=== Section Start ===

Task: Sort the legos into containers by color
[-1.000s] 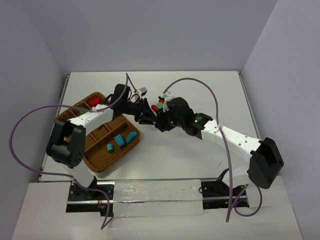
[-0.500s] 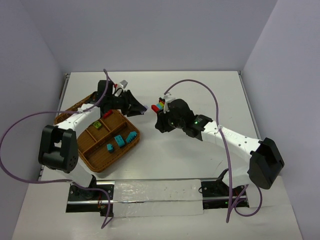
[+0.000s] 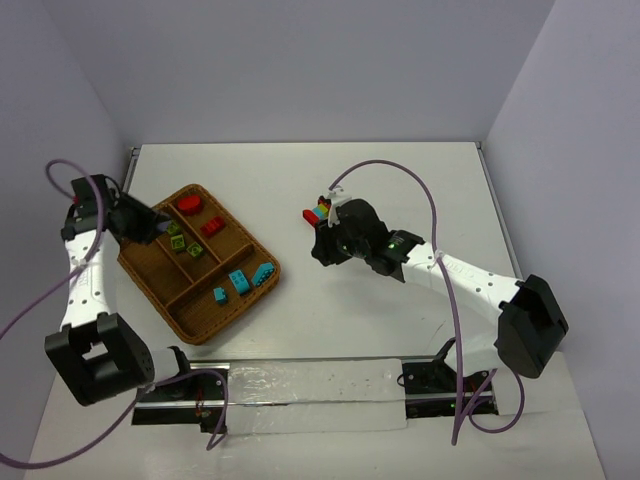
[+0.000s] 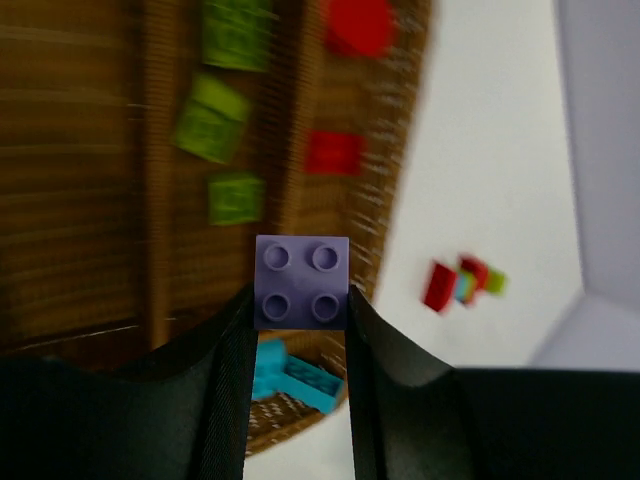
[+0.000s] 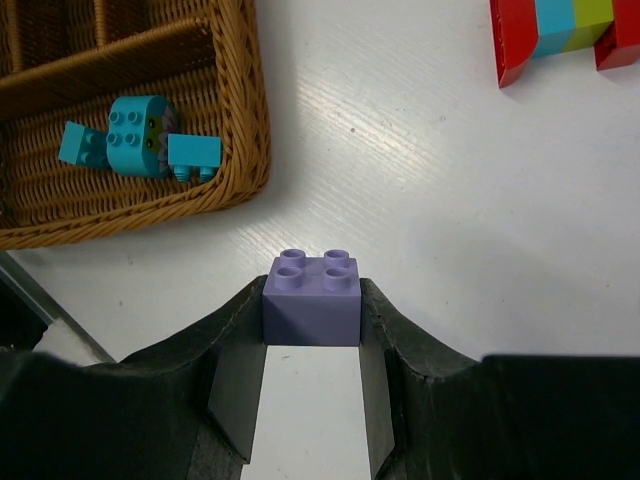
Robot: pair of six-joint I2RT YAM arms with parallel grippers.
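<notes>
A wicker tray (image 5: pixel 250 110) sits at the left of the table, with red bricks (image 4: pixel 335 152), green bricks (image 4: pixel 212 130) and teal bricks (image 5: pixel 138 135) in separate compartments. The left gripper (image 4: pixel 299 297) hovers over its left end, clamped on a purple brick (image 4: pixel 301 280). The right gripper (image 5: pixel 311 312), over the table beside the tray, pinches another purple brick (image 5: pixel 311 285). Purple probably needs an unused compartment, so lower well inside before letting go.

White table (image 3: pixel 400 180), pale lavender walls (image 3: pixel 300 60) on 3 sides, even light.
</notes>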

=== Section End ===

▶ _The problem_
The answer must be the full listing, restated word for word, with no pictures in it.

▶ _Answer area_
Task: Sort the legos into containers by color
[-1.000s] 
[-0.500s] 
[+0.000s] 
[+0.000s] 
[+0.000s] 
Robot: pair of six-joint I2RT YAM arms with parallel grippers.
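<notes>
A wicker tray (image 5: pixel 250 110) sits at the left of the table, with red bricks (image 4: pixel 335 152), green bricks (image 4: pixel 212 130) and teal bricks (image 5: pixel 138 135) in separate compartments. The left gripper (image 4: pixel 299 297) hovers over its left end, clamped on a purple brick (image 4: pixel 301 280). The right gripper (image 5: pixel 311 312), over the table beside the tray, pinches another purple brick (image 5: pixel 311 285). Purple probably needs an unused compartment, so lower well inside before letting go.

White table (image 3: pixel 400 180), pale lavender walls (image 3: pixel 300 60) on 3 sides, even light.
</notes>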

This exercise requires no further answer.